State v. Hatter

Decision Date21 December 1983
Docket NumberNo. 68839,68839
CourtIowa Supreme Court
PartiesSTATE of Iowa, Appellee, v. Bruce Allen HATTER, Appellant.

Charles L. Harrington, Appellate Defender, and Patrick R. Grady, Asst. Appellate Defender, for appellant.

Thomas J. Miller, Atty. Gen., Steven M. Foritano, Asst. Atty. Gen., and Harold Denton, Asst. County Atty., for appellee.

Considered by UHLENHOPP, P.J., and HARRIS, McGIVERIN, LARSON and CARTER, JJ.

McGIVERIN, Justice.

Defendant Bruce Allen Hatter appeals from his conviction of first-degree kidnapping in violation of Iowa Code sections 710.1-.2 (1981), for the kidnapping and sexual abuse on December 1, 1981, of complainant, Deborah, contending, inter alia, that the trial court committed reversible error in failing to suppress the fruits of his warrantless arrest, on an unrelated charge, that was effected by means of an illegal entry into his home. We conclude that the warrantless arrest of defendant in his home was improper due to the nonconsentual entry of the arresting officers and the absence of exigent circumstances to otherwise justify entry without consent. The evidence obtained as a result of the warrantless arrest also must be suppressed because there did not exist any intervening events of significance which would purge the taint of the unlawful entry. We therefore reverse and remand the case for a new trial.

Without a search warrant or arrest warrant, the police entered defendant's home and arrested him for the kidnapping and sexual abuse on March 31, 1982, of a young woman named Karen.

Subsequent to his arrest, Hatter was advised of his Miranda rights. Thereafter, he made oral inculpatory statements, signed a written confession, and relinquished a set of handcuffs with a key to the police. These items of evidence were then used by the State in the prosecution of the present case concerned with the kidnapping of another woman named Deborah. Defendant moved to suppress these items of evidence and the court overruled the motion.

I. Unlawful entry. The Supreme Court has held that the U.S. Const. amend. IV does not permit a warrantless entry into a suspect's home to arrest him or her on a routine felony charge unless an occupant has consented to the entry or exigent circumstances are present. Payton v. New York, 445 U.S. 573, 100 S.Ct. 1371, 63 L.Ed.2d 639 (1980).

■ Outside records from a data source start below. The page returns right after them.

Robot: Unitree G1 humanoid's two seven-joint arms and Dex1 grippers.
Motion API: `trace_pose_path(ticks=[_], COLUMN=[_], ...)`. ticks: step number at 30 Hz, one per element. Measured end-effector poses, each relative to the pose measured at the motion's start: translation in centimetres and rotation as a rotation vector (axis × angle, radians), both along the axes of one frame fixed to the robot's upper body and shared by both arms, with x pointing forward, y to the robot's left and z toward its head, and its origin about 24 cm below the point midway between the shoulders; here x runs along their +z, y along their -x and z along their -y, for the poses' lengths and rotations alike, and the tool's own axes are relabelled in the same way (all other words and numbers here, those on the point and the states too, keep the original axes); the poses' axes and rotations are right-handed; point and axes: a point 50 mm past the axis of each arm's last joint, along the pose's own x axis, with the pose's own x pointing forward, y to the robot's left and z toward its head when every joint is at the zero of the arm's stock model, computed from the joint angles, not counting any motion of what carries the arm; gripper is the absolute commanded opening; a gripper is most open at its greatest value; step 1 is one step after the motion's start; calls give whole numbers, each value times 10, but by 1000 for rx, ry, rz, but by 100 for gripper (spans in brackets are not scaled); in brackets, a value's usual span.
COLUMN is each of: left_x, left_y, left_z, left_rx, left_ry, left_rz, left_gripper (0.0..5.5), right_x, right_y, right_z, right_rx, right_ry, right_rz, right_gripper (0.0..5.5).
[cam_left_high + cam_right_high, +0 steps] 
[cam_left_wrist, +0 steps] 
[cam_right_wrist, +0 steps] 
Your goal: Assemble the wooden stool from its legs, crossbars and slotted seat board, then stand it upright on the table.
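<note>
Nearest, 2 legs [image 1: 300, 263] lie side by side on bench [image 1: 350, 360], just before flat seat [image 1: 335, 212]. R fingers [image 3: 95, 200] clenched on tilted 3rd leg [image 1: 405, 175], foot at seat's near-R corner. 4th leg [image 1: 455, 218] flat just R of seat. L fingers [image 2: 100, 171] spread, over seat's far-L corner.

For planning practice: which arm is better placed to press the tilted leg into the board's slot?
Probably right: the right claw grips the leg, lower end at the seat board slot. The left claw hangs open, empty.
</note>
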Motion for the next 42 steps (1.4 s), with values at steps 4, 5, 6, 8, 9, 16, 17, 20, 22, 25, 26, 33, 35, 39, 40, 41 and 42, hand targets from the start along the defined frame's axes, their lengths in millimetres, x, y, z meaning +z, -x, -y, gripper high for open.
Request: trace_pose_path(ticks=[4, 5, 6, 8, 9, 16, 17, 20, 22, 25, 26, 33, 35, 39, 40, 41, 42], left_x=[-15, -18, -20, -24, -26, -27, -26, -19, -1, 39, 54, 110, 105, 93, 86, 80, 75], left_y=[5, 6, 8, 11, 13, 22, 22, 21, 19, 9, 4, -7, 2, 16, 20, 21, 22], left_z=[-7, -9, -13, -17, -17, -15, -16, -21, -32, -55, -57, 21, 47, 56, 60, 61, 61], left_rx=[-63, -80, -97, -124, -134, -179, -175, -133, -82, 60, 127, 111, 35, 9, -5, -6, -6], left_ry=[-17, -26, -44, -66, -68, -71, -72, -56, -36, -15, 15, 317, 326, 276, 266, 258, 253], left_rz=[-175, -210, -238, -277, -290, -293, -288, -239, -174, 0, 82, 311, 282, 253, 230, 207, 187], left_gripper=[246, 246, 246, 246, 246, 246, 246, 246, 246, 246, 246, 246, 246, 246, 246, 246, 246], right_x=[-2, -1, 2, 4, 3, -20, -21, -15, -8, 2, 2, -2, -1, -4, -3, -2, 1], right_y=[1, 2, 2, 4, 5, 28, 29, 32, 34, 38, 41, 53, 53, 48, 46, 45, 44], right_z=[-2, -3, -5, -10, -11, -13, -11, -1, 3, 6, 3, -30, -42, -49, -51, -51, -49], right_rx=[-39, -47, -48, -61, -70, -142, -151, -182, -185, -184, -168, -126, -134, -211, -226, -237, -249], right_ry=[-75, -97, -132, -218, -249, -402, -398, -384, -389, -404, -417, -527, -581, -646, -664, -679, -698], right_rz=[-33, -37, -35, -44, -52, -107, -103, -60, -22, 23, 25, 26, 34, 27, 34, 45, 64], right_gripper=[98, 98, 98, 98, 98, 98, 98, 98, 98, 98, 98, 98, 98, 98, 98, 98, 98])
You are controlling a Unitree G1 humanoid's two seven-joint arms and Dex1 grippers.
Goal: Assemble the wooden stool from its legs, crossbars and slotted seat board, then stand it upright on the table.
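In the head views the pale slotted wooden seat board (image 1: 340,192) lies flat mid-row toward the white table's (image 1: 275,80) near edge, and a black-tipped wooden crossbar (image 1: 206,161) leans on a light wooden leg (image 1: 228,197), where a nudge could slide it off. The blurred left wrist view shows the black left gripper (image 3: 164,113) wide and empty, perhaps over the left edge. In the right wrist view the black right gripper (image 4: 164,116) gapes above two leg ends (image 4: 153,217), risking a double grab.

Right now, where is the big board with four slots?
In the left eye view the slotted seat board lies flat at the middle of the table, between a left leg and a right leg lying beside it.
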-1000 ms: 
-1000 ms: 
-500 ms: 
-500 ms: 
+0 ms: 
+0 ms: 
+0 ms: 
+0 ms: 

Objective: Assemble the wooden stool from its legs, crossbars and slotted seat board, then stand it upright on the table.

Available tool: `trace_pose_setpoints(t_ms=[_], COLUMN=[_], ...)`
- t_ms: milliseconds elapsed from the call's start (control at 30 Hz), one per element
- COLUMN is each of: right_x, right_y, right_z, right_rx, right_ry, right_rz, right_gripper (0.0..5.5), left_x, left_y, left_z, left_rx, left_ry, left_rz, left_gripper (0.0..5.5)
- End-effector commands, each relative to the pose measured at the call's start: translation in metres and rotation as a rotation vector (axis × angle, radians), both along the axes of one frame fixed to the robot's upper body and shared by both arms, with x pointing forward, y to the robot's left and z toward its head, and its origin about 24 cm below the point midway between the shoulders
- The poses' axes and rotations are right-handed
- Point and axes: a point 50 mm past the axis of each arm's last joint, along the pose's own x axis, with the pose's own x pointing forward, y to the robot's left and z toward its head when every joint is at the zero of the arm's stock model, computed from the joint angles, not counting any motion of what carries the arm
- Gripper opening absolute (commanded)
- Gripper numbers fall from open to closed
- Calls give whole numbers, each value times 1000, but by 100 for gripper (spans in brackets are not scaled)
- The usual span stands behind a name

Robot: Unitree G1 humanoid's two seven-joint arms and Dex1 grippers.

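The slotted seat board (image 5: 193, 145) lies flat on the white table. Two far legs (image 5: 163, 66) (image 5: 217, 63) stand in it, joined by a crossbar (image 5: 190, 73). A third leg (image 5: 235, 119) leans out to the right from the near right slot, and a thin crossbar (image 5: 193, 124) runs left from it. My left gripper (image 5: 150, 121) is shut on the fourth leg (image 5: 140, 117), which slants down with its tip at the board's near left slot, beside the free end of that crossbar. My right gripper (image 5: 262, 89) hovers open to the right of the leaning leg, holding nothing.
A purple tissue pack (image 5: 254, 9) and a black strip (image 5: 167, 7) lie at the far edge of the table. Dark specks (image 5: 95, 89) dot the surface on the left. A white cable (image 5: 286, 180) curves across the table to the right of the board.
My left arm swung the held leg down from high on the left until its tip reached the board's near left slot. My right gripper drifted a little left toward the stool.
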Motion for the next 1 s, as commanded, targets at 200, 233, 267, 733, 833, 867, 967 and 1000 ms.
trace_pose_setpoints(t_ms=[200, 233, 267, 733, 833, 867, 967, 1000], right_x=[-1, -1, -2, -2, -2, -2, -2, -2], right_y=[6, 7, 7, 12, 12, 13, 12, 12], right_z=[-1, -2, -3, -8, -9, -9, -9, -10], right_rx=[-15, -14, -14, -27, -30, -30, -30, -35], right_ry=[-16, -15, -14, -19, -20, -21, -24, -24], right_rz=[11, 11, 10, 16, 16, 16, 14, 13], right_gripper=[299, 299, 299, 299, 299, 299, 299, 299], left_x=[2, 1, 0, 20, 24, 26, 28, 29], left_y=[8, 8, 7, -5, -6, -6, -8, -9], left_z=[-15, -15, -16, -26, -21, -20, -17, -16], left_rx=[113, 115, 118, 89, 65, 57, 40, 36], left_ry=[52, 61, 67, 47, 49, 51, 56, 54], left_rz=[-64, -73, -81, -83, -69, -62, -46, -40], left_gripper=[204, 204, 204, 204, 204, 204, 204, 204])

The Court in Payton recognized that an arrest warrant alone is sufficient to authorize the entry into a person's home to effect his arrest. The Court reasoned:

If there is sufficient evidence of a citizen's participation in a felony to persuade a judicial officer that his arrest is justified, it is constitutionally reasonable to require him to open his doors to the officers of the law. Thus, for Fourth Amendment purposes, an arrest warrant founded on probable cause implicitly carries with it the limited authority to enter a dwelling in which the suspect lives when there is reason to believe the suspect is within.

Payton, 445 U.S. at 602-03, 100 S.Ct. at 1388, 63 L.Ed.2d at 660-61. Accord State v. Luloff, 325 N.W.2d 103, 105 (Iowa 1982) ("Possession of an arrest warrant alone is constitutionally sufficient for entry into a suspect's own residence to effect his arrest.").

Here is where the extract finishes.